In its Appeal to the UN (also in French), the Academy of Wine (AIV) points out that wine is more than a drink: it is history, heritage, culture – and economy. Indeed, with tariffs already straining exports, equating wine with spirits risks economic loss.

From the Appeal:

TO DENORMALISE WINE WOULD DESTROY A HERITAGE – A LEGACY OF HUMANITY

Wine embodies eight millennia of human history: it is a catalyst for conviviality, joy and sharing; a connection to the land and its landscapes; a universal language linking people – from Georgia to Ancient Greece, from Oregon to Tuscany, from France to New Zealand. Unique yet global, it expresses mankind’s patience before time, humility before the earth, and the desire to celebrate together. Offering a glass of wine is a gesture that expresses peace, friendship, brotherhood, and the joy of being together.

On the joy of being together, with wine

Enjoying wine moderately is to defend the culture of taste and restraint, and perpetuate a bond that unites continents, people and generations. It is about appreciating rather than abusing, tasting rather than drinking. It is about approaching health through social and family ties, mental well-being and the joy of life – for the link between happiness and health is undeniable.

Wine also concerns diplomacy. This past July in Strasbourg, French Ambassador Pap Ndiaye hosted Council of Europe a Bastille Day party with fine Bordeaux from Pessac-Léognan. The title image for this article comes from the fête, showing Pessac-Léognan winemakers Ghislain Boutemy, at left, and Jacques Lurton, who is President of the Pessac-Léognan Wine Council. As ambassadors and other staff from the 46 member states of the Council of Europe were exchanging ideas about pressing issues in private conversation, they enjoyed fine red and white wine brought from Pessac-Léognan to Strasbourg. Guests discovered some history from the Graves region, where the appellation Pessac-Léognan exists, including Samuel Pepys’ 1660s praise for Ho-Bryan—the future Château Haut-Brion. One of countless examples proving that wine is far more than “alcohol.”

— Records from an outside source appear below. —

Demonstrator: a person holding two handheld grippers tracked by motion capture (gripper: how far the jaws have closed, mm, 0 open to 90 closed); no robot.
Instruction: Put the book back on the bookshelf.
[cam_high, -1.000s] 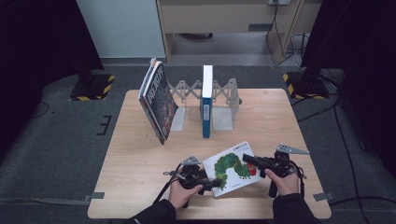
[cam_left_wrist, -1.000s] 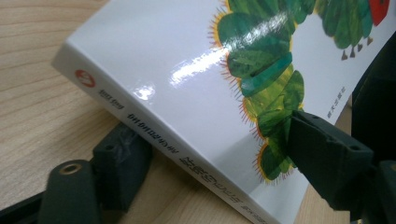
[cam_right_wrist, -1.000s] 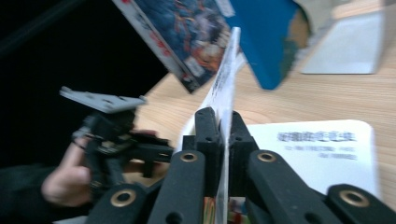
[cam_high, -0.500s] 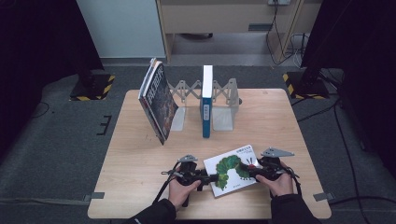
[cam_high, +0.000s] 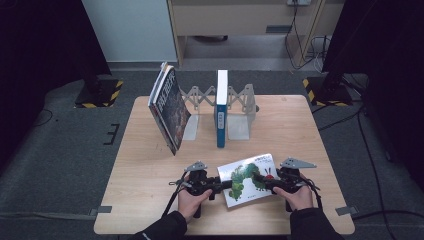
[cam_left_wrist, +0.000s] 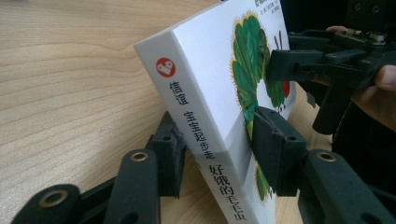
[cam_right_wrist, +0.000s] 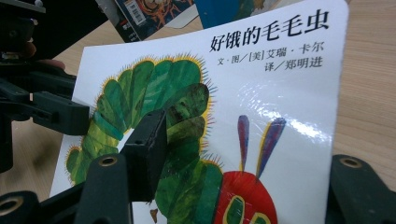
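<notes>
1. The caterpillar book (cam_high: 248, 178), white-covered with a green caterpillar, lies low in the high view, a little right of centre, near the front edge of the tabletop (cam_high: 145, 165).
2. The left hand-held gripper (cam_high: 225, 185) comes in from the book's left side. In the left gripper view its jaws stand one on each face of the book at the spine; the pad on the cover side presses on the caterpillar picture and the other sits against the back. These jaws have just been closing, with the book between them.
3. The right hand-held gripper (cam_high: 260, 181) meets the book from its right side. In the right gripper view one jaw lies on top of the cover over the caterpillar, while the other jaw stands past the book's edge. Its jaws have just been opening; whether they press on the book I cannot tell.
4. Higher in the high view, a dark book (cam_high: 170, 107) leans tilted at the left of a grey book rack (cam_high: 240, 107).
5. A blue book (cam_high: 221, 107) stands upright in that rack, at middle frame.
</notes>
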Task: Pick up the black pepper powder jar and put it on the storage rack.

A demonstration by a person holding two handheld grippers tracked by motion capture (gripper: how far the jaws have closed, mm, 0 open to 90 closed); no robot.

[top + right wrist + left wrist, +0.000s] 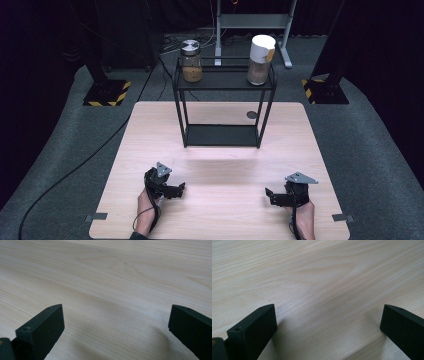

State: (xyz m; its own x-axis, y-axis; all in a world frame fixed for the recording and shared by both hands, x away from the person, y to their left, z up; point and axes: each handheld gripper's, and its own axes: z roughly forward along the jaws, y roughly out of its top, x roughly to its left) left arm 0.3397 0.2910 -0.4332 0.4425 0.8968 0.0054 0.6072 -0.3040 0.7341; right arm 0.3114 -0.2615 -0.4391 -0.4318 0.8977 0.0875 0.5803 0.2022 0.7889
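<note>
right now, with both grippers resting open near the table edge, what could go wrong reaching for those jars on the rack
1. The glass jar and white jar stand on the top shelf of a thin-legged black rack; a nudge might tip it or push a jar off.
2. Both jars sit far from the left gripper and right gripper, so a long stretch may wobble.
3. The white jar looks wide; open jaws may barely span it.

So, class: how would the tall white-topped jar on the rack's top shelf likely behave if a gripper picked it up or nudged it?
The jar is tall and narrow, so a nudge near its top could probably tip it off the shelf. Its lower half looks filled with brownish grain, so it is likely fairly heavy. The smooth round wall may slip between flat jaws.
</note>
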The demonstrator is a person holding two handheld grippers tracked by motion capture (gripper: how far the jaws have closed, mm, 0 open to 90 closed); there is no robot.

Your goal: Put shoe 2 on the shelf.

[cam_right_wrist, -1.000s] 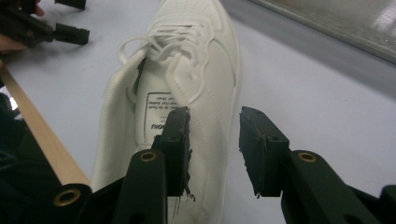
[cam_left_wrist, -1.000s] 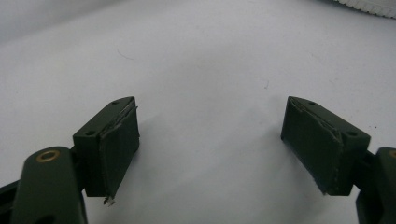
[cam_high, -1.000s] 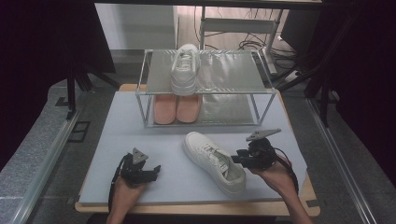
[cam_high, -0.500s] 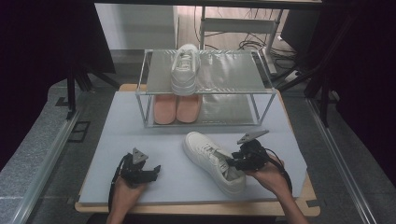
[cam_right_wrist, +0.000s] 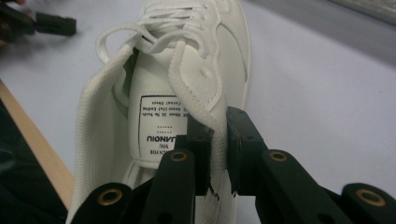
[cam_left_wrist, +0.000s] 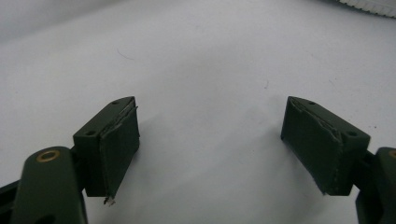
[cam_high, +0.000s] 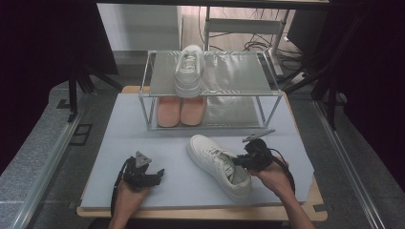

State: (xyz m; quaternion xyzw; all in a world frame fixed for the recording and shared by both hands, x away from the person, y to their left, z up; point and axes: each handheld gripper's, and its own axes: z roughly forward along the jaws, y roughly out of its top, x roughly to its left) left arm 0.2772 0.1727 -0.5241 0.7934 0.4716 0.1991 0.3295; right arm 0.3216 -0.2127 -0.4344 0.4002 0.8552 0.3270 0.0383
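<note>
Nearest table edge, high view: left gripper (cam_high: 152, 174) rests on grey mat (cam_high: 119, 124), jaws wide, nothing between; left gripper view confirms bare mat between pads. Right gripper (cam_high: 239, 163) at white sneaker (cam_high: 217, 163) lying mid-mat; jaws have just been closing. Right gripper view adds what high view hides: pads pinch collar wall, printed insole label (cam_right_wrist: 161, 125) visible. Farther: wire rack (cam_high: 267, 102), one white sneaker on top (cam_high: 188, 71), two pink soles (cam_high: 180, 110) below. Count: two white sneakers, two grippers, one rack.

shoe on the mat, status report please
Right tool has just closed on the shoe collar. Left tool open, on the mat. Rack ahead, nothing in between.
</note>
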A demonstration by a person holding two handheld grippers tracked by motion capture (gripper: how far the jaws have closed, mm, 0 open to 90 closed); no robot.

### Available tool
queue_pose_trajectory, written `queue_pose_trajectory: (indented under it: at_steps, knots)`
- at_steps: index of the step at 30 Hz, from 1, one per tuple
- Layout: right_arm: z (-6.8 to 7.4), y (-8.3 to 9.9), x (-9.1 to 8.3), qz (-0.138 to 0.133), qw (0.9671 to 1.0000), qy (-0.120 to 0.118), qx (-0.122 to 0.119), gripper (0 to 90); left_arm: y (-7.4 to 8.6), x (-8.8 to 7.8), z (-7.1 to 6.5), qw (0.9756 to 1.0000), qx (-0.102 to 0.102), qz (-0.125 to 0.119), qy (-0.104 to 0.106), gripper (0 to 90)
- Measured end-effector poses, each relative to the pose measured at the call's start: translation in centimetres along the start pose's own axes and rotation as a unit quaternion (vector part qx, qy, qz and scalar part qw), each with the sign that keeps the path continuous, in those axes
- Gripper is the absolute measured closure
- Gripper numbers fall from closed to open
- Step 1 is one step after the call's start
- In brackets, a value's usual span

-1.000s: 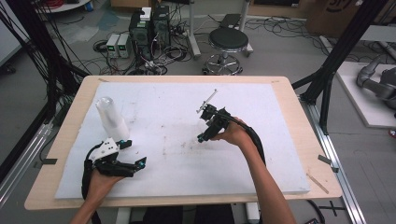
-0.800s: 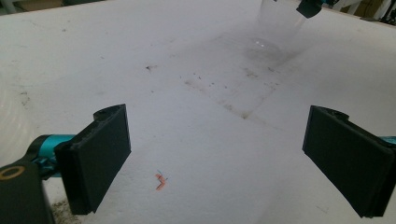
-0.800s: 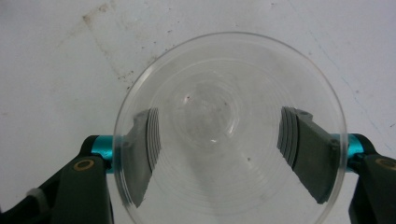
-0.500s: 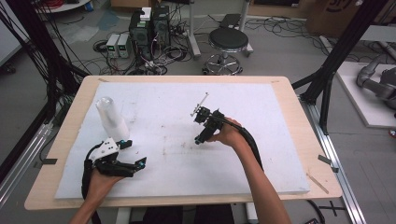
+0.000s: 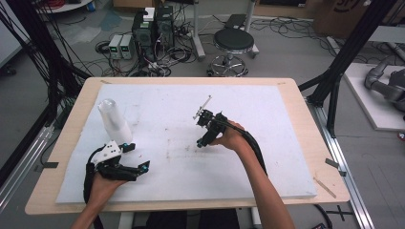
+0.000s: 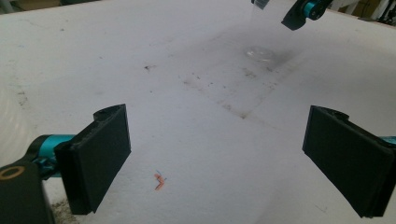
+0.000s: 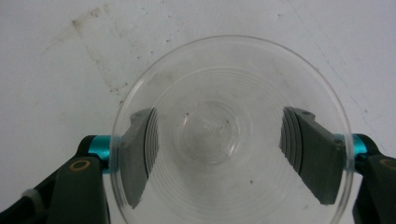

As I wrote in Politics, Wine and Diplomacy for Jane Anson, many political decisions happen not in press-covered official gatherings but over private dinners infused with wine. Why wine, and not heavier alcohol? Because wine encourages both conversation and reflection. As Churchill said of Champagne: “the wine of civilization and the oil of government.” Hemingway added: “Wine is one of the most civilized things in the world… offering a greater range for enjoyment and appreciation than, possibly, any other purely sensory thing.”

So when UN member state delegates consider this WHO/UN draft over dinner with fine wine, they should take all of the above into account before approving it. Wine is heritage. Wine is culture. Wine is diplomacy. To reduce it to a health risk alone would be to deface a cornerstone of civilization.